Comme tous les élèves de la villa Médicis à Rome, siège de l’Académie de France, Jean-Baptiste Carpeaux doit à la fin de son séjour de cinq ans, en 1861, réaliser son chef d’œuvre.

Il choisit le thème tragique d’Ugolin, l’un des héros damnés de La Divine Comédie de Dante. Il en fait une représentation saisissante, un homme au visage angoissé se mordant les doigts, mains et pieds crispés, ses enfants serrés autour de lui.
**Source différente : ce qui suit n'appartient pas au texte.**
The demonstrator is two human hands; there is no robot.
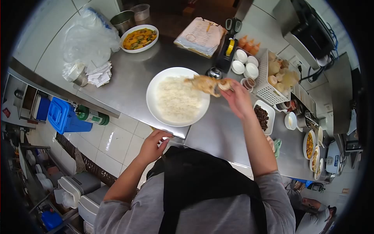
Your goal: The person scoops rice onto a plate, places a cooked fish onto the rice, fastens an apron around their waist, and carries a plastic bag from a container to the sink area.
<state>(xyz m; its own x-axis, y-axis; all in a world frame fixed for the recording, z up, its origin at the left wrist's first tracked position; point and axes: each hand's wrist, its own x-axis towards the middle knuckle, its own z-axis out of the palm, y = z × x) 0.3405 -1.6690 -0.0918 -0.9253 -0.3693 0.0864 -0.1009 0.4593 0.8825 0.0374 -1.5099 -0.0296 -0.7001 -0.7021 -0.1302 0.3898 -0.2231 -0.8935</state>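
Note:
My right hand [236, 98] is closed on one end of a golden-brown piece of cooked meat [208, 84]. The kind of meat is unclear. Its far end reaches over the right rim of a round white plate [151, 102], above a flat bed of white rice [177, 99]. At the counter's front edge, below the plate, my left hand [154, 146] is curved with thumb and fingers apart; I see nothing held in it.
A bowl of orange stew [139, 39], a clipboard [200, 36] and a tape dispenser [227, 52] stand at the back. To the right are small white cups [251, 70], a white basket [265, 80] and a dish of dark food [261, 117]. A person [313, 216] is at lower right.

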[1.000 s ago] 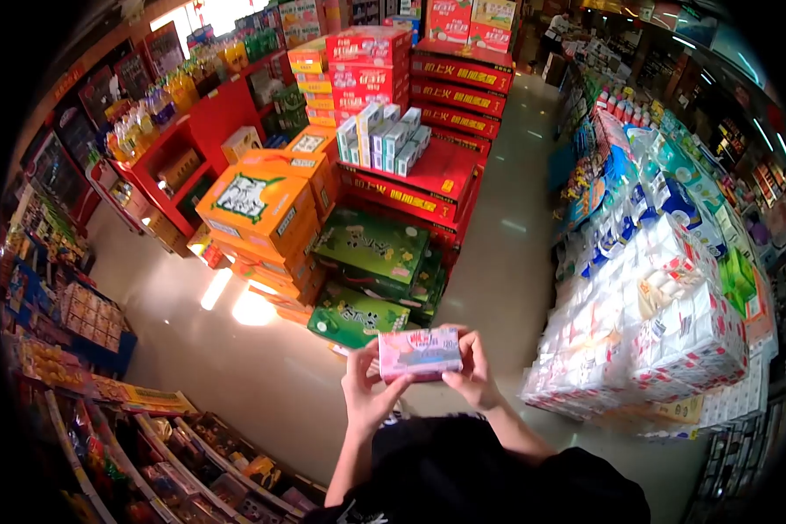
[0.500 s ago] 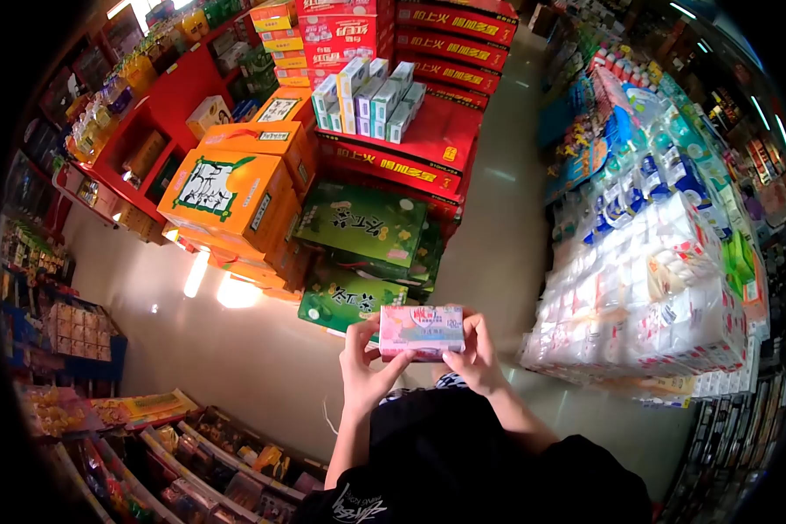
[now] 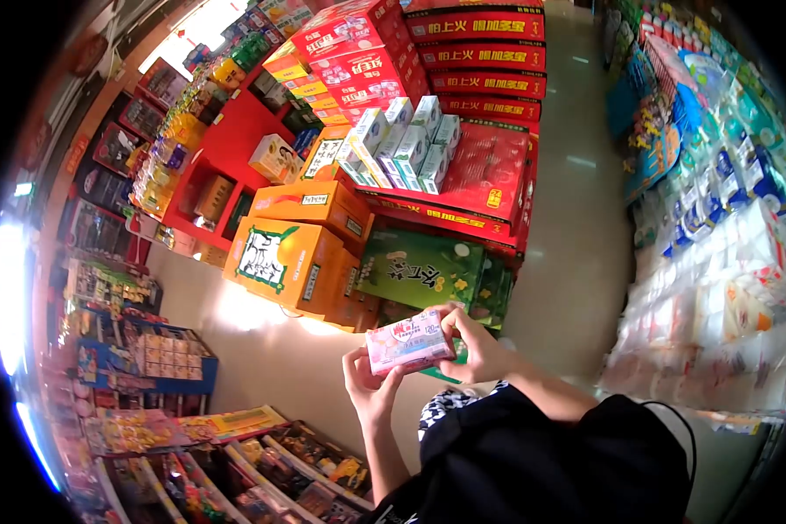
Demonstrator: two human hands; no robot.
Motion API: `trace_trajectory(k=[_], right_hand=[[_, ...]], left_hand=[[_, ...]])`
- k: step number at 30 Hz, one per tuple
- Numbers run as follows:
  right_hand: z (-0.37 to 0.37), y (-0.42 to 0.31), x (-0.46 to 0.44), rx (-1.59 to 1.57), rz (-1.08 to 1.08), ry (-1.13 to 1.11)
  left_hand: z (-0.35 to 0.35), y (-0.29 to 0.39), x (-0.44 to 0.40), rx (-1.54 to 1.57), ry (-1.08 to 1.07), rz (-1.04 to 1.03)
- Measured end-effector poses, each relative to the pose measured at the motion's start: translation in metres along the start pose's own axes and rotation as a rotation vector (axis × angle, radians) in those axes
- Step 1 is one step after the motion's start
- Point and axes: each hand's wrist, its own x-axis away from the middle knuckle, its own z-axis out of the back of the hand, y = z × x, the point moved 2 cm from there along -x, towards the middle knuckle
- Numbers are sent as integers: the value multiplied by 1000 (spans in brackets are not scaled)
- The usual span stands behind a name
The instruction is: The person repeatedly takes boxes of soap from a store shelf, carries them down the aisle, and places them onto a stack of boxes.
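A small pink packet (image 3: 410,342) with printed lettering is held out in front of my body, slightly tilted. My left hand (image 3: 371,389) grips its left end, fingers behind and thumb at the lower edge. At the right end, my right hand (image 3: 473,349) holds it between thumb and fingers. Just beyond the packet lie green cartons (image 3: 421,269) and stacked orange cartons (image 3: 288,266). Several small white boxes (image 3: 402,144) stand on a red carton stack (image 3: 485,170) farther ahead.
Wrapped white tissue packs (image 3: 703,336) are piled on the right, beside an aisle floor (image 3: 575,218). Shelves of snacks (image 3: 297,463) curve along the lower left. A red shelf (image 3: 227,148) with bottles stands at the upper left.
The view has turned, so the cartons and tissue packs sit farther right. The packet has tilted, its right end now higher, and both hands still hold it.
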Motion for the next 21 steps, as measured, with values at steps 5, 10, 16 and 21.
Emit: trace_trajectory(k=[5, 10, 16, 21], right_hand=[[2, 19, -20, 80, 55, 28], [-12, 54, -36, 187, -43, 130], [-22, 101, -51, 448, -188, 336], [-12, 188, -85, 572, -210, 379]], left_hand=[[14, -15, -27, 42, -20, 8], [31, -51, -74, 27, 54, 11], [43, -113, -136, 42, -82, 16], [40, -194, -190, 75, -23, 108]])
Dante expliquant La Divine Comédie

L’ambitieux comte Ugolin, tyran de Pise au XIIIe siècle, a été placé par Dante dans le dernier cercle de son Enfer, dans une zone où sont punis des damnés, emprisonnés dans de la glace, qui ont trahi leur patrie ou leurs compagnons.
Le poète le décrit enfermé et enchaîné dans la tour de la Faim avec ses deux fils et ses deux petits-fils par son ennemi l’archevêque Ubaldini, condamné à y mourir de faim après avoir consommé la chair de sa progéniture, ceux-ci ayant offert « leur chair délicate ». Chaque enfant représentant une étape vers la mort…

Dans le Chant XXXIII de son Enfer, le poète Dante lui prête sa voix :

« Et j’entendis clouer la porte au bas de l’horrible tour ; alors, sans dire un mot, au visage, je regardai mes fils. »

Moins d’une semaine plus tard, l’ex-despote est le seul encore en vie.

« Alors je me mis, déjà aveugle, à me traîner sur chacun d’eux ; et après qu’ils furent morts, deux jours, je les appelai ; puis la faim fut plus puissante que la douleur ».

Dans cet Ugolin désespéré, on croit reconnaître Carpeaux, artiste déjà tourmenté par les dettes, l’administration et sa soif de créer.

L’œuvre revendique des emprunts aux grands modèles de la sculpture notamment le Laocoon antique.

Le groupe du Laocoon antique - 1er siècle av. J.C.
Celui-ci représente un épisode de l’Enéide, dans lequel le prêtre troyen Laocoon et ses deux fils se battent contre deux serpents venimeux envoyés par Athéna qui veut le punir d’avoir mis en garde les Troyens contre le cheval laissé par les Grecs.